Ades and Di Tella''s first finding is that the variables they use to measure how active industrial policy is – indicators of procurement preferences to ''national champions'' and unequal fiscal treatment of enterprises – are indeed associated with higher levels of corruption. They then estimate the determinants of investment. Using data that usually favours active industrial policies, they find that their indicators of active industrial policy increase investment. But they also find that corruption reduces investment.

Breaking down the effect of industrial policy on investment into a direct effect and an indirect corruption-induced effect, the researchers find that in the presence of corruption, the total effect of industrial policy on investment can be as low as only 56% of the direct impact. In other words, almost 44% of the benefits of industrial policies can be lost through corruption. Ades and Di Tella begin their article by noting the major debate over whether active industrial policy plays a substantial role in promoting economic growth. On one side, industrial policy activists use arguments that range from the traditional notions that free markets provide firms with insufficient incentives to invest in R&D to more colourful ideas about ''competitiveness'' and the benefits of supporting investment in high value-added sectors using sophisticated technologies. A popular argument is that investment can be heavily promoted through active industrial policies with the experience of Japan and Korea cited as evidence.

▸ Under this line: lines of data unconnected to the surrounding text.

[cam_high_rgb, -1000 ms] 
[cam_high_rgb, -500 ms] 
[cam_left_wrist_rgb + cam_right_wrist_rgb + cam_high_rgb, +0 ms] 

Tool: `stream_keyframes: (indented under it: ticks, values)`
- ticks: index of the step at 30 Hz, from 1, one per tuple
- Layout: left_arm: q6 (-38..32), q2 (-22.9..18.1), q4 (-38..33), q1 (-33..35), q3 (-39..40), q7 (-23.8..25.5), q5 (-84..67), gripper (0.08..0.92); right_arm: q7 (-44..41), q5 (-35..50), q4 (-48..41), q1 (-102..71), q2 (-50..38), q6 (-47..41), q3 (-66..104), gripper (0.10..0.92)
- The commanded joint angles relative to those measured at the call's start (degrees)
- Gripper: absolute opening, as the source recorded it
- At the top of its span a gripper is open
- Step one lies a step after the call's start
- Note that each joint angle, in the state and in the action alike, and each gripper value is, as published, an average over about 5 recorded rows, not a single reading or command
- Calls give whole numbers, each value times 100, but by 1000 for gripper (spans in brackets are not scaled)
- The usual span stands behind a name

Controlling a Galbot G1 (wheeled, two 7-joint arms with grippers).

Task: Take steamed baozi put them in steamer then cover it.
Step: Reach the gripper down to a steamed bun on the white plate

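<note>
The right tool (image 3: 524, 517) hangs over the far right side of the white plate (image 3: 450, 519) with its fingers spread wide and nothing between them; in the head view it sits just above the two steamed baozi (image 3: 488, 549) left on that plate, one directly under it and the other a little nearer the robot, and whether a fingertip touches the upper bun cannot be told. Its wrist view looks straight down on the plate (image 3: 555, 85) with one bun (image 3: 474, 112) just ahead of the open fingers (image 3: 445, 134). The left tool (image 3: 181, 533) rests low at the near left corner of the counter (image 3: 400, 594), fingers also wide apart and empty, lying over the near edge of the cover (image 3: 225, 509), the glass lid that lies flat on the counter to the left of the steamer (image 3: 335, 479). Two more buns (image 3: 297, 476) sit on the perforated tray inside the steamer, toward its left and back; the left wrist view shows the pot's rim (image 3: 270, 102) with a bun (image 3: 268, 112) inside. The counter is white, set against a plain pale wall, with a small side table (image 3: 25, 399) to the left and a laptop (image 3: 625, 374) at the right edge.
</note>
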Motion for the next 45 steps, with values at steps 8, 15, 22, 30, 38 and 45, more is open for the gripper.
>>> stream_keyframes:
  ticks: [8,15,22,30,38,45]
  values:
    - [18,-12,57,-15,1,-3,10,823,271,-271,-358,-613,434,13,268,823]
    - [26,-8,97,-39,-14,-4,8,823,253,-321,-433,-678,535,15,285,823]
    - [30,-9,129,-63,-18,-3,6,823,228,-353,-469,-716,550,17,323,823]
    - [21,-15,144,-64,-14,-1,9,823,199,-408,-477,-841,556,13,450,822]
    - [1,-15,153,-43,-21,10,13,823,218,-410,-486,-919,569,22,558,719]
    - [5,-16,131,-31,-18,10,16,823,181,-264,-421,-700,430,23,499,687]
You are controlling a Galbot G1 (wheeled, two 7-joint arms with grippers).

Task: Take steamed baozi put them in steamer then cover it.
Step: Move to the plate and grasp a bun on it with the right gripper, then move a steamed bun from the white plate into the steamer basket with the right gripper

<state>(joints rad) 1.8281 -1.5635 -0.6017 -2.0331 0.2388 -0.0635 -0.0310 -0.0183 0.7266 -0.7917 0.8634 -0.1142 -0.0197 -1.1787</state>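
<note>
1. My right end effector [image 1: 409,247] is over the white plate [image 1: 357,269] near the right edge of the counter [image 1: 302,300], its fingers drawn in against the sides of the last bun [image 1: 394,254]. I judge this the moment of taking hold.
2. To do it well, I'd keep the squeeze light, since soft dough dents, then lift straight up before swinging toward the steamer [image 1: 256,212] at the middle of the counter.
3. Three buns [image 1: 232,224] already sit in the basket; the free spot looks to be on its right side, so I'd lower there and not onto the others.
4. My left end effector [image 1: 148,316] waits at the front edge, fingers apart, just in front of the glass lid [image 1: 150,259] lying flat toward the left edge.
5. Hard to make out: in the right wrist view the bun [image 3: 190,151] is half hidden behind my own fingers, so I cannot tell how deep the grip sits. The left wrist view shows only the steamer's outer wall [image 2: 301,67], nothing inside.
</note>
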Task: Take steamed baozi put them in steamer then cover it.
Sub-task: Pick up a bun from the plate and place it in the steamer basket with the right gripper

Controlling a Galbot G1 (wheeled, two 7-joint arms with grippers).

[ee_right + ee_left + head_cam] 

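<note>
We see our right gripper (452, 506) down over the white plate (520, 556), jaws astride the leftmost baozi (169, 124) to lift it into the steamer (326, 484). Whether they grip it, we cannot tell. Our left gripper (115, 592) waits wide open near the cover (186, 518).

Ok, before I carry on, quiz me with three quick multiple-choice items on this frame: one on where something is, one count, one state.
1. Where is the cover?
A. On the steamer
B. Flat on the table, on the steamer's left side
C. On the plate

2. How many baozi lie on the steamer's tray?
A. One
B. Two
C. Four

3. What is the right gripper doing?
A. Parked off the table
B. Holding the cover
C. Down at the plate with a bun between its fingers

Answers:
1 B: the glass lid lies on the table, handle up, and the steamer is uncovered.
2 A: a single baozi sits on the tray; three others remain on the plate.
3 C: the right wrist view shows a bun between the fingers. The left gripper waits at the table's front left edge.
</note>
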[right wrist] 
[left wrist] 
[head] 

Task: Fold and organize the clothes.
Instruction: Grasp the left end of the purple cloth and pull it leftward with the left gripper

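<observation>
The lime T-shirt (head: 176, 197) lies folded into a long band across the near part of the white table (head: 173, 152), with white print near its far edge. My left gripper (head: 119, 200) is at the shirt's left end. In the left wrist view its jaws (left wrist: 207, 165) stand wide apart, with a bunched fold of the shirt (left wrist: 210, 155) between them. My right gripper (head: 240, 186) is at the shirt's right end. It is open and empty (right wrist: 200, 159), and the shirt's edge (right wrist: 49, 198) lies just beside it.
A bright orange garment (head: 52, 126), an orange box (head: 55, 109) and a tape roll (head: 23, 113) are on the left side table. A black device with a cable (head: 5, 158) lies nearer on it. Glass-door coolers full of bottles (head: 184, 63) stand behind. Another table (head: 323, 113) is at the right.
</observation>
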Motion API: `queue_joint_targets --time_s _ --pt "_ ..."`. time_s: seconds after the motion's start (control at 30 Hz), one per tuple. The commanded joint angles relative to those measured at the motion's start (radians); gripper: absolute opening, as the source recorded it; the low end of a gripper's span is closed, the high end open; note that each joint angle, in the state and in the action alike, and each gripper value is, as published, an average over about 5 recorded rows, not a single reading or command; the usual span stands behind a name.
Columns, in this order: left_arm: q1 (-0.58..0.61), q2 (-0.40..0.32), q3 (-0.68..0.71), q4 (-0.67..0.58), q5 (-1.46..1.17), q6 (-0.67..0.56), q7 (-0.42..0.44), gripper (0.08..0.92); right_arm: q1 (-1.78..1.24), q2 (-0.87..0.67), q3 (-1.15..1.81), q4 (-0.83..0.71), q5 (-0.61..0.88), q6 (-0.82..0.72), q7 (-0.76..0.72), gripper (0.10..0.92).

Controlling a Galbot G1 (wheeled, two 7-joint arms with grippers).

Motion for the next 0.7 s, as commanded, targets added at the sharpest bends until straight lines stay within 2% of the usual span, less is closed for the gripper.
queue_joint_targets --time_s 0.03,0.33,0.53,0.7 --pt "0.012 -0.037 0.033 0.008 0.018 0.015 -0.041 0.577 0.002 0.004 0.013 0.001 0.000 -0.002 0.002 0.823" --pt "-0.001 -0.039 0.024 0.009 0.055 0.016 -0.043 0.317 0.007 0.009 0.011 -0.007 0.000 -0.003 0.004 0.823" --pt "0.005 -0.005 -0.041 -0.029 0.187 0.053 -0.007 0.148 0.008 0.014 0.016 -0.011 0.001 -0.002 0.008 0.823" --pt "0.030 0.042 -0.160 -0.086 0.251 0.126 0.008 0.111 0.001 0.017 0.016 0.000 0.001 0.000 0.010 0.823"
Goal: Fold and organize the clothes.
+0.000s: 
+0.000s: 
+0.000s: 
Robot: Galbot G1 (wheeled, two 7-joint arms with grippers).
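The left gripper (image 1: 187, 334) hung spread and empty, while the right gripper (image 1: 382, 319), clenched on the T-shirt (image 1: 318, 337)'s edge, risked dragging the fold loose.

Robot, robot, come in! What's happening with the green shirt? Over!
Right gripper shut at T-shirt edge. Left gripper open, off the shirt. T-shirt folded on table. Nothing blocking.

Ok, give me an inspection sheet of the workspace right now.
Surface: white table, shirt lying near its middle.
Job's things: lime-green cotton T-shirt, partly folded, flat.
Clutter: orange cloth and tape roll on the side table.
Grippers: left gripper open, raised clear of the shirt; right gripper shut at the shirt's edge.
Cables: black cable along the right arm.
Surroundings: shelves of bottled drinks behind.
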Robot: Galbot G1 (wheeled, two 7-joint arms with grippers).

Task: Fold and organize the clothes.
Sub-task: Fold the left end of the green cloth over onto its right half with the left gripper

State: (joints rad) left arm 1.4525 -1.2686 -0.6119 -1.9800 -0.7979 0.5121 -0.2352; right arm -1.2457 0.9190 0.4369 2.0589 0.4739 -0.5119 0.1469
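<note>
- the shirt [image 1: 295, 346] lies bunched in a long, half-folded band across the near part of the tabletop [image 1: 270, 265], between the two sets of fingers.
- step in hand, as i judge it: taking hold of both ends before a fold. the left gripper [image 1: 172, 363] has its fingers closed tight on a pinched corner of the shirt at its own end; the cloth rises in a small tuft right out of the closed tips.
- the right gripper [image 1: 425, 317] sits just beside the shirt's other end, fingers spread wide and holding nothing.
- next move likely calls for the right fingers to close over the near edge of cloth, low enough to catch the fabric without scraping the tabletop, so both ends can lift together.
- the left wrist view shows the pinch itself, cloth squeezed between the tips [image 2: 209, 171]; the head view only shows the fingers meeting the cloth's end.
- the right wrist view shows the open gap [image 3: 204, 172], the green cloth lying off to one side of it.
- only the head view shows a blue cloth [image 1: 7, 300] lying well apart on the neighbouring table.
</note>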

On the other side, the case against active industrial policy points out the lack of convincing empirical evidence on the benefits of industrial policy, and the lack of agreement on practical issues such as the criteria to use in picking the companies to be favoured as ''national champions''. Economists have shown that the benefits of industrial policy are at best either small or nonexistent and that often the net results are negative. But policy-makers and the general public find the rhetoric of industrial policy advocates quite compelling. These advocates dispute the validity
of the economists'' numbers, using the array of data in the Global Competitiveness Report to argue in favour of industrial policy. The result is a stalemate where neither side listens to what the other has to say.

Ades and Di Tella take a different approach. They do not question the idea of competitiveness nor the fact that it may be a good thing and that to achieve it the government needs to intervene through an active industrial policy. Instead, they take the need for active industrial policy as given and investigate whether its side effects compromise the achievement of its goals. In order to bridge the communication gap between the two sides of the debate, the researchers use the data produced by the industrial policy activists. Their aim is to examine whether the possible benefits of interventionist industrial policies, such as the promotion of investment or the support of R&D, may be reduced in the presence of corruption.

They conclude that if the only harmful effect of corruption operates through an adverse effect on investment, the optimal industrial policy is as follows: where in a corruption-free environment, industrial policy should be 1 peso, in a corrupt economy it should be between 1.19 and 1.79 pesos. In the more likely situation, where corruption has other deleterious effects (perhaps because of moral considerations or through its effect on fairness), it may lead to lower optimal industrial subsidies. Though these results should be treated carefully given the relative narrowness of the data set, the magnitude of these corrections suggests that the consideration of corruption should not be absent from cost-benefit analyses of industrial policies.

''National Champions and Corruption: Some Unpleasant Interventionist Arithmetic'' by Alberto Ades and Rafael Di Tella is published in the July 1997 issue of the Economic Journal. Ades is at Goldman, Sachs & Co and Di Tella is at Keble College, Oxford.